▶ [RECORDS SHOWN]:
+++

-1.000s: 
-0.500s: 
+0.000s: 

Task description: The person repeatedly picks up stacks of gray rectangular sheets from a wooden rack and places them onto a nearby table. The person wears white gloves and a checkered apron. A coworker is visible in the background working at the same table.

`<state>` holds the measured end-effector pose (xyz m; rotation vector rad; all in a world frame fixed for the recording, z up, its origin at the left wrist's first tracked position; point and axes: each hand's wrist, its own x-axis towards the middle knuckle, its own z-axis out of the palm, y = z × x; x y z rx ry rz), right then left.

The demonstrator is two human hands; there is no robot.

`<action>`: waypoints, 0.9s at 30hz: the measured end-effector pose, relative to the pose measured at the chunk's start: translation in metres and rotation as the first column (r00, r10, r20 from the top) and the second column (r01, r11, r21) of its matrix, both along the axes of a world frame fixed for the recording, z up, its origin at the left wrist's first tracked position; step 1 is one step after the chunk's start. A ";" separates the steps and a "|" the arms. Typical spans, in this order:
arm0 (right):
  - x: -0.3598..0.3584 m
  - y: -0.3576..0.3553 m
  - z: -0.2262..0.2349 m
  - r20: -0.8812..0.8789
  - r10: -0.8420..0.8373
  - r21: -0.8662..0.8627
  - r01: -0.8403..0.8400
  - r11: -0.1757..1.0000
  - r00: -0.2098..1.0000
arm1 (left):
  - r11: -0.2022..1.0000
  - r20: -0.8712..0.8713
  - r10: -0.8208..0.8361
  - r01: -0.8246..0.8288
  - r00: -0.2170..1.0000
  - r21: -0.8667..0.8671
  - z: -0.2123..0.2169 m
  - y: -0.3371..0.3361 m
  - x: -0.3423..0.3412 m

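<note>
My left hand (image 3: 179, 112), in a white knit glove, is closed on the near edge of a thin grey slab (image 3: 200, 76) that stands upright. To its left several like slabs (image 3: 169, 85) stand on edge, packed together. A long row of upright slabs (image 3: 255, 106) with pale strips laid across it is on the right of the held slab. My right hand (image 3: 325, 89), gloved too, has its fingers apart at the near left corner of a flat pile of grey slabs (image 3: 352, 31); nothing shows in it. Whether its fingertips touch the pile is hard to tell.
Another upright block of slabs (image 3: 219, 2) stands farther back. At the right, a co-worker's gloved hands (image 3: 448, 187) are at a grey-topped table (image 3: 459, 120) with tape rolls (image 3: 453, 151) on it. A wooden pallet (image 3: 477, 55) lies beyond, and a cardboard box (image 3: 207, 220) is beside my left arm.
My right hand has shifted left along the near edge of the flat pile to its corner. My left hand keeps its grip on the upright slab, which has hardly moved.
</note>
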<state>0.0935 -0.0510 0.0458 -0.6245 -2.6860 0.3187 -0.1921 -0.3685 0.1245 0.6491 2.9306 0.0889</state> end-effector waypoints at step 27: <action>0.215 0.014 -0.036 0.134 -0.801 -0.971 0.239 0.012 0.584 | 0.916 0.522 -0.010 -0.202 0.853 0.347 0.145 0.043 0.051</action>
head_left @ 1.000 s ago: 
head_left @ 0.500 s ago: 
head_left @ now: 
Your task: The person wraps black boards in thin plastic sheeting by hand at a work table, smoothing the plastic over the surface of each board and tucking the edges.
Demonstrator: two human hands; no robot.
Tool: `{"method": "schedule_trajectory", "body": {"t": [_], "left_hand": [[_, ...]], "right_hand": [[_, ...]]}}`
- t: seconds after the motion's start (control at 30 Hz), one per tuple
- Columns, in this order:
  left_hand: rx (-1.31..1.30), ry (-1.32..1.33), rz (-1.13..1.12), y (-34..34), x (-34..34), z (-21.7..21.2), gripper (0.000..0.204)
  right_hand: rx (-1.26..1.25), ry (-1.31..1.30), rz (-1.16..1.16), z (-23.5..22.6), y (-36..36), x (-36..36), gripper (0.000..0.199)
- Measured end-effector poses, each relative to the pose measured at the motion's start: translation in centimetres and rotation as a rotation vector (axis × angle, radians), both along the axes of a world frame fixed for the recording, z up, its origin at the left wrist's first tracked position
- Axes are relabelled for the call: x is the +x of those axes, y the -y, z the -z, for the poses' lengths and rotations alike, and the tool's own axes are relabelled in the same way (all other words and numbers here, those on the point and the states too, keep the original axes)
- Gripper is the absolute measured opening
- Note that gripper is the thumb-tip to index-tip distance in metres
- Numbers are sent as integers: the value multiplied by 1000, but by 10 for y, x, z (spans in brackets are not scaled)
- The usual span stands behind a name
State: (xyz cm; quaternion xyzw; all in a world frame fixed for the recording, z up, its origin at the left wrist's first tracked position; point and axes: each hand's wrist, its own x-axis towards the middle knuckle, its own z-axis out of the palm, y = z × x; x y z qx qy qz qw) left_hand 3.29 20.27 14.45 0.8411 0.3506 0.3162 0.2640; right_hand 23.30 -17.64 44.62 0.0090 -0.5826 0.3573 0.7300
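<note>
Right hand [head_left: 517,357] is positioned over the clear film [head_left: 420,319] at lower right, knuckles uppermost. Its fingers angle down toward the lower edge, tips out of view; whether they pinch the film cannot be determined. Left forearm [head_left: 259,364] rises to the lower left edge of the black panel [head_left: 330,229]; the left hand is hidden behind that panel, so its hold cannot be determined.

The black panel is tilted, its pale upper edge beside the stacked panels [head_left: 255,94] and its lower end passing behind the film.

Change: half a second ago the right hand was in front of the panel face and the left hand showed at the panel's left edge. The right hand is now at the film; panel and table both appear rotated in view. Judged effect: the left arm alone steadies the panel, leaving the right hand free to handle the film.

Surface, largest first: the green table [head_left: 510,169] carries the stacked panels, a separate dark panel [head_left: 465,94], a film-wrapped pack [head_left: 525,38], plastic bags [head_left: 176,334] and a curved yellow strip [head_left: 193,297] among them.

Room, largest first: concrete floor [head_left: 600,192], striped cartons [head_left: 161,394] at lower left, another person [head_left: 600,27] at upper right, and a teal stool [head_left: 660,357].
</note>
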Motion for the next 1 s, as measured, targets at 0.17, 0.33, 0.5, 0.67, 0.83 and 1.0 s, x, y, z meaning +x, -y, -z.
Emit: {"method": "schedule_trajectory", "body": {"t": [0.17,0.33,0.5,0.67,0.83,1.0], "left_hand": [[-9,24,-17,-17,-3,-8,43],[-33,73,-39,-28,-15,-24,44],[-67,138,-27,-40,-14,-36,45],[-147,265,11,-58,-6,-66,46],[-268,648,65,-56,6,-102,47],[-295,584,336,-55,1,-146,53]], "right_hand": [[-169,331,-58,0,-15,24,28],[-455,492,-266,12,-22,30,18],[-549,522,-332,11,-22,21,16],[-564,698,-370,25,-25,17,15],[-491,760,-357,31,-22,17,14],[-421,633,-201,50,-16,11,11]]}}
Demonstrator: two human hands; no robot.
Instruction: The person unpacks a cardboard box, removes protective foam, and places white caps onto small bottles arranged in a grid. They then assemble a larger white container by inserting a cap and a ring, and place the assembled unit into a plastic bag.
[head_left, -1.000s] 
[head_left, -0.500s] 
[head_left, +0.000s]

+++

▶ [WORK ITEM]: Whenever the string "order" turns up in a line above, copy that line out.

▶ [SOLVED EXERCISE]:
`<action>`: waypoints, 0.9s at 30hz: the measured end-effector pose, relative to the pose measured at the chunk's start: translation in metres and rotation as the first column (r00, r10, r20 from the top) and the second column (r01, r11, r21) of its matrix, both along the axes of a world frame fixed for the recording, z up, its origin at the left wrist's first tracked position; step 1 is one step after the chunk's start. A ";" separates the steps and a "|" the arms. Typical spans, in this order:
- Columns, in this order:

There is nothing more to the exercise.